Justo eso pasó el sexenio pasado, con el uso artero de una estrategia de manipulación mediática: se arrestaba a personas durante momentos clave en el desarrollo de procesos políticos, para luego lanzar campañas de desprestigio contra partidos y gobiernos locales.
El “michoacanazo” o el “hankazo” se volvieron emblemas de deshonor en el pecho del calderonismo, en ejemplos de incompetencia política y uso patrimonialista del poder público. Por ello, ante una sociedad como la mexicana —alerta, madura, informada, con una opinión pública vigorosa— ese grupo perdió el poder y salió avergonzado por la puerta trasera de la historia.
No obstante, el daño real fue que ahondaron la distancia entre gobernantes y gobernados, crearon una enorme desconfianza ciudadana en los aparatos de seguridad y de justicia, que solo se reparará tras años de trabajo imparcial, honesto y limpio
de politiquerías.
Vemos que, hasta el momento, así ha sido. Aunque podría argumentarse que los cambios en materia de seguridad no han sido tan rápidos como demanda y necesita la sociedad, nadie puede lanzar acusaciones de politización de la justicia.

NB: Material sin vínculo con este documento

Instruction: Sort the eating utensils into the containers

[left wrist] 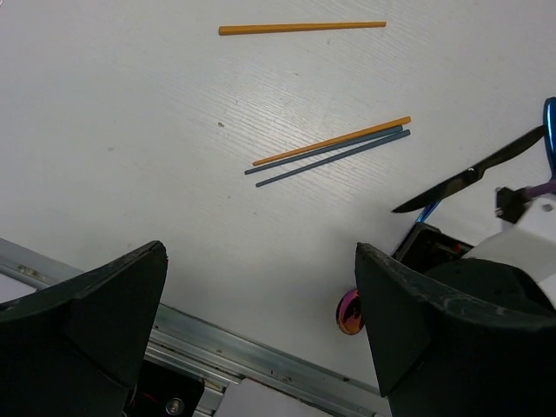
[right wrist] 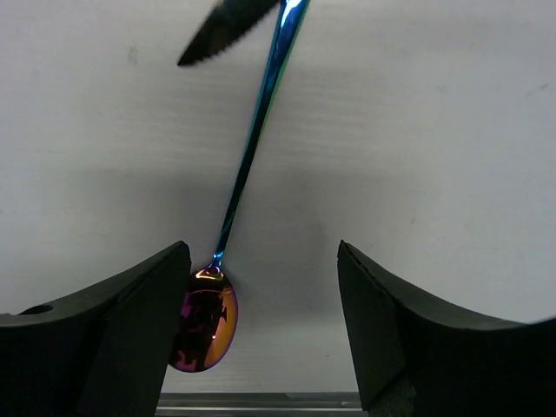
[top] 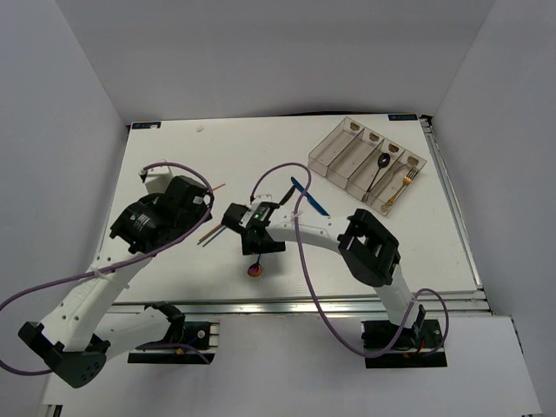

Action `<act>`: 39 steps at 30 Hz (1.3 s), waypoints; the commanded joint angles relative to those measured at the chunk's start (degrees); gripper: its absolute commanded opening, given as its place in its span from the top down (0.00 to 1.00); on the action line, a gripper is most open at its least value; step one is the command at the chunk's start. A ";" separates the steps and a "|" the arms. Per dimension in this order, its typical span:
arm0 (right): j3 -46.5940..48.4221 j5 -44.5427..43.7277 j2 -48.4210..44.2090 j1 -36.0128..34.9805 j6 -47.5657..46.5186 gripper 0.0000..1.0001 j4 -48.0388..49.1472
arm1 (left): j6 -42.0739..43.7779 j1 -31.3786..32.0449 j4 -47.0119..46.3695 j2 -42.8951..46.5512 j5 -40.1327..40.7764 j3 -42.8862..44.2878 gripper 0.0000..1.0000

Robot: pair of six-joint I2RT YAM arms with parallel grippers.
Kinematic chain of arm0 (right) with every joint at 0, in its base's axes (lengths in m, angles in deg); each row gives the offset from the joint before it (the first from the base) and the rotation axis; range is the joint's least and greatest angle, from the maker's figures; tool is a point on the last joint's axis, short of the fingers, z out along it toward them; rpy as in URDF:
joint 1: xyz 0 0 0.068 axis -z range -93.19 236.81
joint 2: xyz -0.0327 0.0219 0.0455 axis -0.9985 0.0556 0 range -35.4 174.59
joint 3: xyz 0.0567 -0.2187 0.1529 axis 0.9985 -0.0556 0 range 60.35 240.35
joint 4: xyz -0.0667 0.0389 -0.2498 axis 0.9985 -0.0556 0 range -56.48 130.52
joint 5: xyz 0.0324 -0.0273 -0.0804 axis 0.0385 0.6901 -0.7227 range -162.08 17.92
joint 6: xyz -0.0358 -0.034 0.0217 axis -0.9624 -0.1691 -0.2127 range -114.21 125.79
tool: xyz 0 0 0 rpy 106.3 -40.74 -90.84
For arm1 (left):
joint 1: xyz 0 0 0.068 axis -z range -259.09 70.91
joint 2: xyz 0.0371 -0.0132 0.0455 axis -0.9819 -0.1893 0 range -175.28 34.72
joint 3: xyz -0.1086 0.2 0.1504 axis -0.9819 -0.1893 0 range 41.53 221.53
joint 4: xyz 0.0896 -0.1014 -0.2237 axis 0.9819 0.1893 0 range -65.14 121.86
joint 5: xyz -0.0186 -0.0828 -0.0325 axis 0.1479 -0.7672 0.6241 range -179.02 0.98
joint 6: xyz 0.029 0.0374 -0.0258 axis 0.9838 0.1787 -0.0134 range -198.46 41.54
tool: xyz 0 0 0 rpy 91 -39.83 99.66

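From above: finds the tray (top: 334,148) at the counter's (top: 174,156) far right corner, holding a dark spoon (top: 376,171) and a gold fork (top: 398,187) in the two compartments nearest the right edge. Finds the blue knife (top: 308,196) mid-counter, chopsticks (top: 211,233) left of centre, and, near the front edge below the right arm's (top: 313,230) wrist, probably the bowl of the iridescent spoon (top: 254,271). Too small here to judge either grasp.

From the left wrist: shows the left fingers (left wrist: 95,321) spread wide, holding nothing, over bare counter by the near edge. Sorts out what the top view blurs: a lone orange chopstick (left wrist: 302,28), three sticks (left wrist: 330,146) lying together, one orange and two blue-grey, and a black knife (left wrist: 469,174).

From the right wrist: shows the right fingers (right wrist: 113,330) parted, gripping nothing, with the iridescent spoon flat on the counter between them. Puts the bowl touching or just beside one finger; cannot tell which. Catches the black knife's serrated tip by the handle's far end.
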 commanded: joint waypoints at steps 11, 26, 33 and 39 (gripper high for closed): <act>-7.58 4.62 4.49 -0.26 7.03 0.58 9.02 | 3.95 -0.02 2.92 6.57 -1.24 0.63 0.02; -15.93 4.53 -4.10 -0.35 14.33 1.00 3.05 | 7.12 -0.02 1.87 7.19 -2.55 0.64 0.02; -22.79 5.50 -17.12 0.09 13.71 1.00 6.04 | 6.94 -0.02 -0.24 6.49 -3.17 0.63 0.02; -25.95 4.79 -26.61 2.54 12.93 1.00 7.18 | 5.89 -0.02 -2.09 6.05 -3.34 -0.42 0.02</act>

Ello, por sí mismo, es un avance clave, el paso indispensable para que la sociedad se involucre en la lucha contra la delincuencia y deje de ser solo un asunto de armas y tribunales, para ser también un tema en el que todos los ciudadanos aportemos con generosidad republicana. No debemos, sin embargo, dejar de señalar un riesgo para el actuar del gobierno: que en su afán por evitar “michoacanazos”, o para no lastimar las relaciones con otros partidos que gobiernan zonas de alto conflicto, se frene la lucha contra la corrupción.
Ciertamente, es mucho el daño que hizo el calderonato y demasiadas las desconfianzas que sembró, por lo que ahora hay un clima de suspicacia que hace ver con lupa toda acción judicial contra un gobernante, especialmente si se trata de los órdenes municipal
o estatal.
Allí está el riesgo, pero a pesar del mismo hay que actuar con decisión y sobre todo con una gran transparencia, pues poner trabas al combate a la corrupción implica dejar intactos los cimientos sobre los que se eleva la delincuencia organizada.